--- Raw data Enclosed Below ---

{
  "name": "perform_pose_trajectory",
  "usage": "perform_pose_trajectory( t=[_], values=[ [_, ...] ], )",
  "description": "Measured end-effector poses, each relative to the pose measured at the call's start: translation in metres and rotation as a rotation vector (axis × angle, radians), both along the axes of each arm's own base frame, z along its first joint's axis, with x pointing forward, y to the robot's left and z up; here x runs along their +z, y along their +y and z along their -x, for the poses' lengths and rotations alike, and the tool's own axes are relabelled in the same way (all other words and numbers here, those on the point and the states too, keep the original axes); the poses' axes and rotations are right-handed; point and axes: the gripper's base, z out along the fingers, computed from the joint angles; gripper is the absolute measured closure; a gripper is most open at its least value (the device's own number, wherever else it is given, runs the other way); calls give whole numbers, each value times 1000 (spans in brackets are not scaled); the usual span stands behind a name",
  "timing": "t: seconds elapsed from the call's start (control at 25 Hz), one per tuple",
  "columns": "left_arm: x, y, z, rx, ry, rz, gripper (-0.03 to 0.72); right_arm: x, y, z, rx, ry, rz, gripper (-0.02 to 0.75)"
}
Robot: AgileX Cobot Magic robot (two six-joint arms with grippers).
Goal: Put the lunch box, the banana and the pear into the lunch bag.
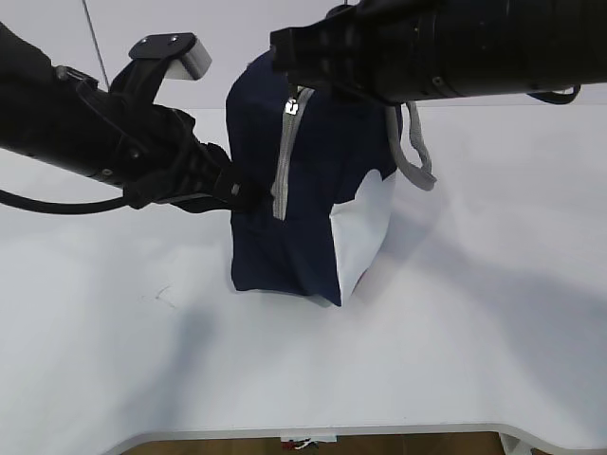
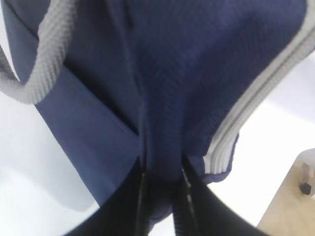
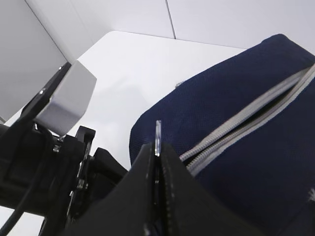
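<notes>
The navy lunch bag (image 1: 285, 209) with a white lower panel stands upright mid-table, its grey zipper (image 1: 283, 161) running down the near face. My left gripper (image 1: 237, 194) is shut on a fold of the bag's navy fabric (image 2: 162, 167) at its left side. My right gripper (image 1: 296, 83) is at the bag's top and is shut on the thin metal ring pull (image 3: 158, 137) of the zipper (image 3: 246, 123). The zipper teeth stand slightly apart near the top. The lunch box, banana and pear are out of view.
A grey handle (image 1: 415, 152) hangs at the bag's right side; another (image 2: 44, 59) shows in the left wrist view. The white table (image 1: 455, 332) stretches around the bag, its front edge near the bottom of the exterior view.
</notes>
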Motion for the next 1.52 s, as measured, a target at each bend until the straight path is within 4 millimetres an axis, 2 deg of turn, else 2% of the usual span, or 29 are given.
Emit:
perform_pose_trajectory(
  t=[0.28, 0.48, 0.96, 1.16, 1.52],
  values=[
    [-4, 3, 6, -107, -10, -97, 650, 0, 0, 0, 0, 1, -2, 724],
    [1, 7, 14, -189, -22, -156, 652, 0, -4, -3, -15, -2, -4, 724],
    [11, 14, 32, -320, 0, -231, 654, -1, -36, -28, -138, -13, -10, 724],
    [18, 20, 41, -369, 0, -272, 654, -11, -33, -38, -146, 9, 3, 724],
    [30, 35, 55, -371, 28, -378, 654, -12, -19, -64, -139, -10, 20, 724]
  ],
)
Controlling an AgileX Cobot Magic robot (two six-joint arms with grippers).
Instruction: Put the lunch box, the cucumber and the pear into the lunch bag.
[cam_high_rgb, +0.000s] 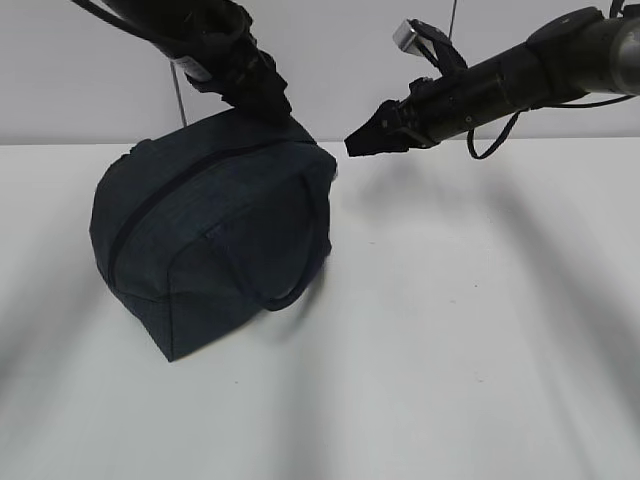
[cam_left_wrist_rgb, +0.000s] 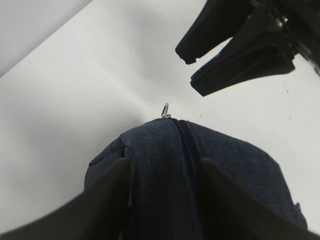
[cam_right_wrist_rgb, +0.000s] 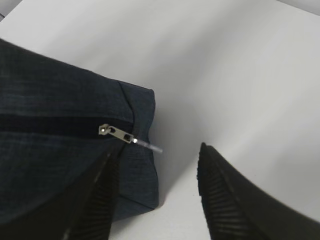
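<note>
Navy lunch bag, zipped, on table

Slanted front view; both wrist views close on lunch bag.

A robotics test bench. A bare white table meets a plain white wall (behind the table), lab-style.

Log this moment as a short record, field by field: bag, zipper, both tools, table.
lunch bag: navy, on the white table, tilted
zipper: shut, slider with ring pull at the bag's end
left tool: on the bag's top, fingers either side of the zipper line
right tool: open, in the air just off the bag's end, near the pull, holding nothing
lunch box, cucumber, pear: not in view
</note>
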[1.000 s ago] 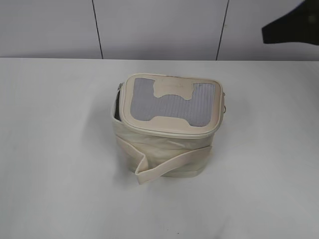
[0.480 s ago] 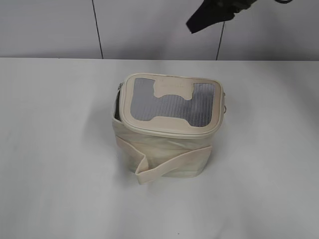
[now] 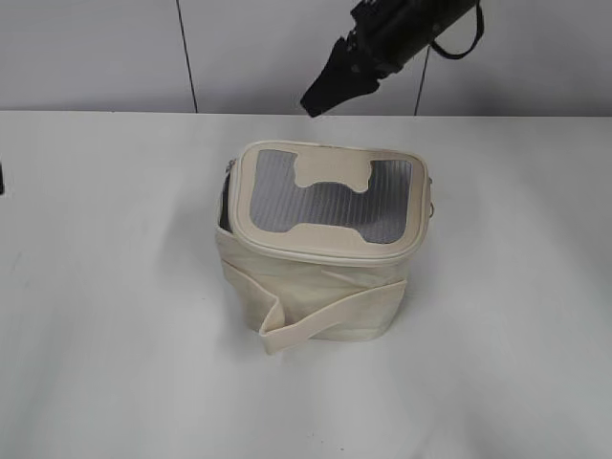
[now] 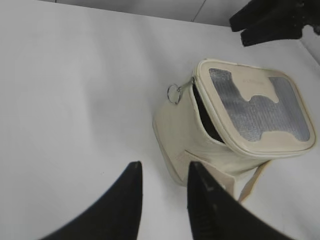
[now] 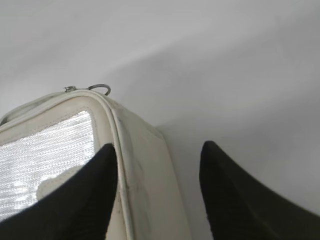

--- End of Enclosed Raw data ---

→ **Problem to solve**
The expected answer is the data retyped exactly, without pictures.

→ **Answer section**
{
  "name": "perform_pose_trajectory",
  "usage": "perform_pose_trajectory( t=[_], values=[ [_, ...] ], )",
  "description": "Measured end-effector poses, each relative to the pose measured at the call's start: translation in metres and rotation as a rotation vector (axis × angle, radians), both along the axes of each arm's own base frame, z along its first joint's axis, with x pointing forward, y to the robot's left and z up; here x runs along their +z, y along their +y and z along their -x, for the poses' lengths and rotations alike, and the tool's own axes are relabelled in the same way (all other words and numbers here, those on the point and the states too, keep the original axes); the poses' axes and rotations are right-handed; point and axes: the gripper's base, z out along the fingers, computed from the joint angles; gripper is the absolute measured closure; a gripper is most open at its least value (the device's own number, wherever else it is given, runs the other way); calls give whole numbers, each value times 1000 (spans in brackets are not scaled); the usual span stands behind a name",
  "timing": "t: seconds elapsed from the call's start (control at 25 Hz), one per tuple",
  "columns": "left_arm: x, y, z, rx, ry, rz, gripper (-0.03 to 0.72); right_arm: x, y, z, rx, ry, rz, gripper (-0.02 to 0.75)"
}
Robot: AgileX Cobot Magic robot (two six-joint arms with grippers).
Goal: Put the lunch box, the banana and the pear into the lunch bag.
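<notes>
The navy lunch bag (image 1: 285, 209) with a white lower panel stands upright mid-table, its grey zipper (image 1: 283, 161) running down the near face. My left gripper (image 1: 237, 194) is shut on a fold of the bag's navy fabric (image 2: 162, 167) at its left side. My right gripper (image 1: 296, 83) is at the bag's top and is shut on the thin metal ring pull (image 3: 158, 137) of the zipper (image 3: 246, 123). The zipper teeth stand slightly apart near the top. The lunch box, banana and pear are out of view.
A grey handle (image 1: 415, 152) hangs at the bag's right side; another (image 2: 44, 59) shows in the left wrist view. The white table (image 1: 455, 332) stretches around the bag, its front edge near the bottom of the exterior view.
</notes>
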Motion for the next 1.52 s, as measured, a target at each bend until the straight path is within 4 millimetres an axis, 2 deg of turn, else 2% of the usual span, or 29 are given.
Emit:
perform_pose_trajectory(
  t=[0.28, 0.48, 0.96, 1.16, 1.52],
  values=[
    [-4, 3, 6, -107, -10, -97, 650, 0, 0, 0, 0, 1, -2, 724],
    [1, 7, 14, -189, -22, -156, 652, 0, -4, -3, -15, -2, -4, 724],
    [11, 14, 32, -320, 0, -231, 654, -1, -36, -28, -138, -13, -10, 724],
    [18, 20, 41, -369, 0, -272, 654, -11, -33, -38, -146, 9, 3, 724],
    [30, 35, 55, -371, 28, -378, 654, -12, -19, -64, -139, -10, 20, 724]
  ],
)
Controlling an AgileX Cobot Magic robot (two six-joint arms with grippers).
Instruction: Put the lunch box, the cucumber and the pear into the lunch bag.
[cam_high_rgb, +0.000s] 
[cam_left_wrist_rgb, +0.000s] 
[cam_right_wrist_rgb, +0.000s] 
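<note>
Navy lunch bag, zipped, on table

Slanted front view; both wrist views close on lunch bag.

A robotics test bench. A bare white table meets a plain white wall (behind the table), lab-style.

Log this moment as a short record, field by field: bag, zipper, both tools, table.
lunch bag: navy, on the white table, tilted
zipper: shut, slider with ring pull at the bag's end
left tool: on the bag's top, fingers either side of the zipper line
right tool: open, in the air just off the bag's end, near the pull, holding nothing
lunch box, cucumber, pear: not in view
</note>
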[1.000 s ago] 
[0.480 s ago] 
[now] 
[now] 
[now] 

There is no more to the output, and the exercise is done.